:: What is needed ::
An exact transcription of every entry is required. Images are not part of it.

(Saved entries)
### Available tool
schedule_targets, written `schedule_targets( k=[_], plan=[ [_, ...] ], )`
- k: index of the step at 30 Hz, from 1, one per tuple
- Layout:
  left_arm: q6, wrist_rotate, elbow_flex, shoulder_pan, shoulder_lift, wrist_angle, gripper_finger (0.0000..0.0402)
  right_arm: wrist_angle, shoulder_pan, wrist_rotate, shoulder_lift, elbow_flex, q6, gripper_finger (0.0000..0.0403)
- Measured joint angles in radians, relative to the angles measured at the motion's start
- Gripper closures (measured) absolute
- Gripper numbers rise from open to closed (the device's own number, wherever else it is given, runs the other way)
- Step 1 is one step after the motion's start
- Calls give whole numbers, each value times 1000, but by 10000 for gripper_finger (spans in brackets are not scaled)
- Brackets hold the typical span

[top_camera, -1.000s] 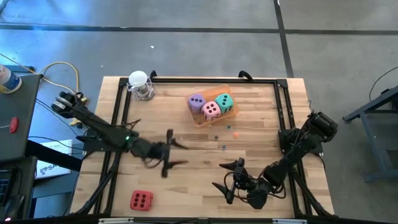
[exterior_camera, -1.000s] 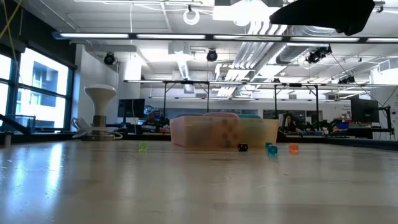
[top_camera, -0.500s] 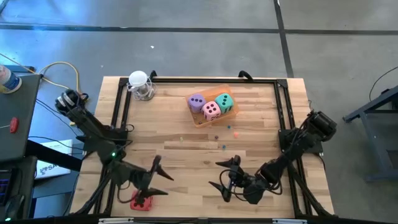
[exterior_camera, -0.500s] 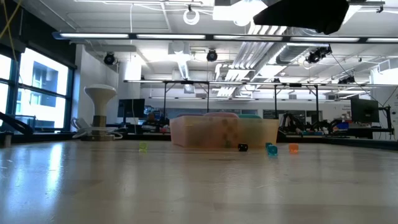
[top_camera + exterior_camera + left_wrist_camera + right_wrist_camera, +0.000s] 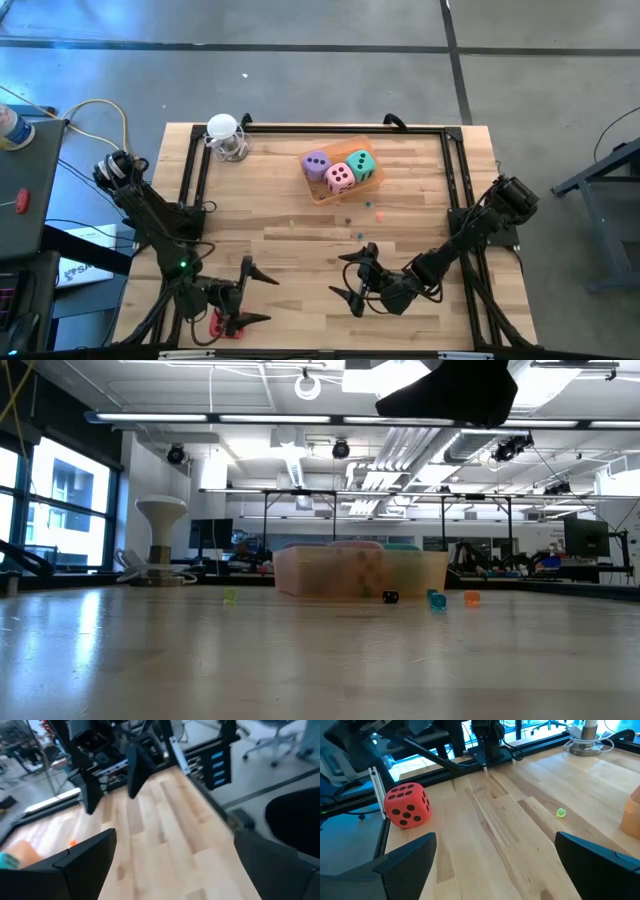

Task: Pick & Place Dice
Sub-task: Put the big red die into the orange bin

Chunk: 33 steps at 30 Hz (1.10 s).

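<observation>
Now | left gripper: fingers spread, over red die at table's near-left corner | right gripper: fingers apart, holding nothing, near edge | purple, pink, teal dice: in tray

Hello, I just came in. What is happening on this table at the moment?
A two-arm robot is sorting dice into a tray. The purple die, pink die and teal die already sit in the orange tray. The red die lies alone near the table's front left corner. The left tool hangs open right beside it, holding nothing. The right tool waits open near the front middle.
</observation>
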Motion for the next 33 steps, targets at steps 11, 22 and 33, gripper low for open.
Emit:
schedule_targets(
  k=[11, 22, 33],
  plan=[
    [-50, 154, 6, -106, -16, -13, 4, 34, 1, -1, 0, 0, -91, 3],
    [-201, 175, 229, -214, 9, -503, 4, 48, -17, -5, 0, 0, -104, 3],
    [-386, 549, 487, -165, 167, -947, 4, 51, -50, -107, 0, 0, -103, 3]
  ],
)
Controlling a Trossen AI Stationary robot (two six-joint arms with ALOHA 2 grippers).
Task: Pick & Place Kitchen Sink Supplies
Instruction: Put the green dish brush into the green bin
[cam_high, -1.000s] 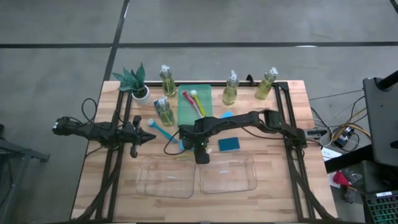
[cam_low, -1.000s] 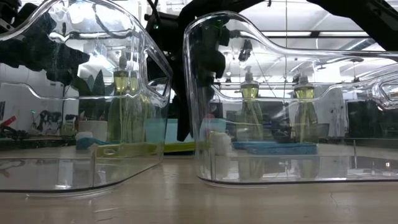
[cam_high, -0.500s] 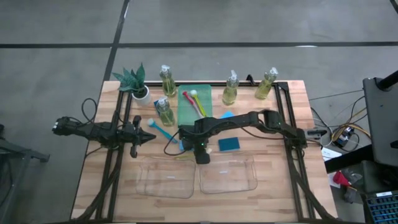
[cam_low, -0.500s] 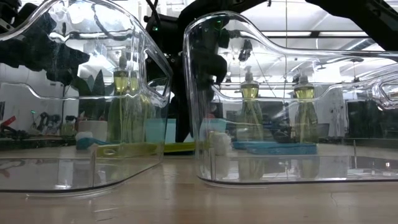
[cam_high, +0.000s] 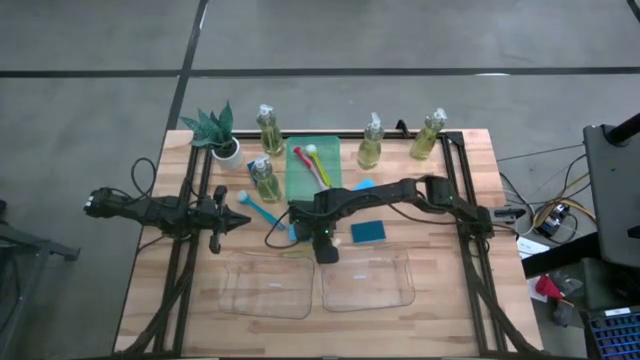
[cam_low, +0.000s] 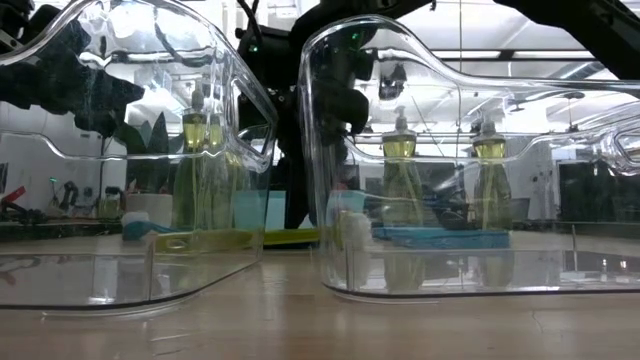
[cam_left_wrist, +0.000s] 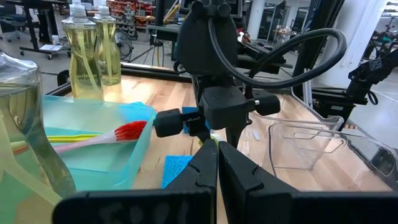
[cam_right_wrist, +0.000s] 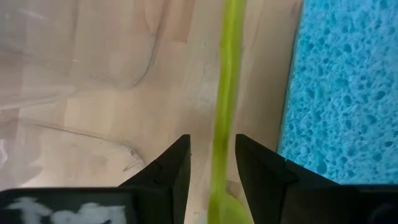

:: Solution for this task ::
### Available tool
schedule_targets, written `schedule_targets( k=[_], plan=[ [_, ...] ], )`
- k: index of the step at 30 Hz, from 1, one per tuple
- Layout:
  left_arm: q6, wrist_rotate, elbow_flex, shoulder_pan, shoulder_lift, wrist_angle, gripper_finger (0.0000..0.0402)
  right_arm: wrist_angle, shoulder_pan, wrist_rotate, shoulder_lift, elbow_flex, q6, gripper_finger (0.0000..0.0403)
- Measured joint angles in radians, relative to the angles measured at the motion's start
- Gripper closures (measured) absolute
- Gripper numbers rise from open to closed (the device's own number, wherever else it is given, runs the other way)
- Step 1 is one step after the motion's start
- Calls give whole numbers, each value times 1000, but by 10000 for gripper_finger (spans in brackets are not scaled)
- Brackets hold the typical span

[top_camera, -1.000s] 
[exterior_camera, -1.000s] 
[top_camera, -0.500s] 
[exterior_camera, -0.500s] 
[top_camera + exterior_camera + left_wrist_camera + right_wrist_camera, +0.000s] 

Task: Pick & Place Dice
Sub-task: Put the big red die into the orange bin

Chunk: 33 steps at 30 Hz (1.10 s).

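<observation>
Now | left gripper: fingers spread, over red die at table's near-left corner | right gripper: fingers apart, holding nothing, near edge | purple, pink, teal dice: in tray

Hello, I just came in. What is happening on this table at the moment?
A two-arm robot is sorting dice into a tray. The purple die, pink die and teal die already sit in the orange tray. The red die lies alone near the table's front left corner. The left tool hangs open right beside it, holding nothing. The right tool waits open near the front middle.
</observation>
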Motion for the next 33 steps, targets at steps 11, 22 and 33, gripper low for open.
Emit:
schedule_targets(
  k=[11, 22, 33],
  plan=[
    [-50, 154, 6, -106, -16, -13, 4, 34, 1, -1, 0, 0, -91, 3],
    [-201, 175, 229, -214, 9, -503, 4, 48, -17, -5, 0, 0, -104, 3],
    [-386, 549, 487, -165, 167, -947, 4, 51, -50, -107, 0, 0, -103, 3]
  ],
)
Controlling a Trossen AI Stationary robot (two six-joint arms with ALOHA 2 grippers).
Task: Pick & Place Kitchen Sink Supplies
Instruction: Put the green dish brush into the green bin
[cam_high, -1.000s] 
[cam_low, -1.000s] 
[cam_high, -0.500s] 
[cam_low, -0.500s] 
[cam_high, +0.000s] 
[cam_low, +0.000s] 
[cam_left_wrist, +0.000s] 
[cam_right_wrist, +0.000s] 

The requested output has been fully supplied.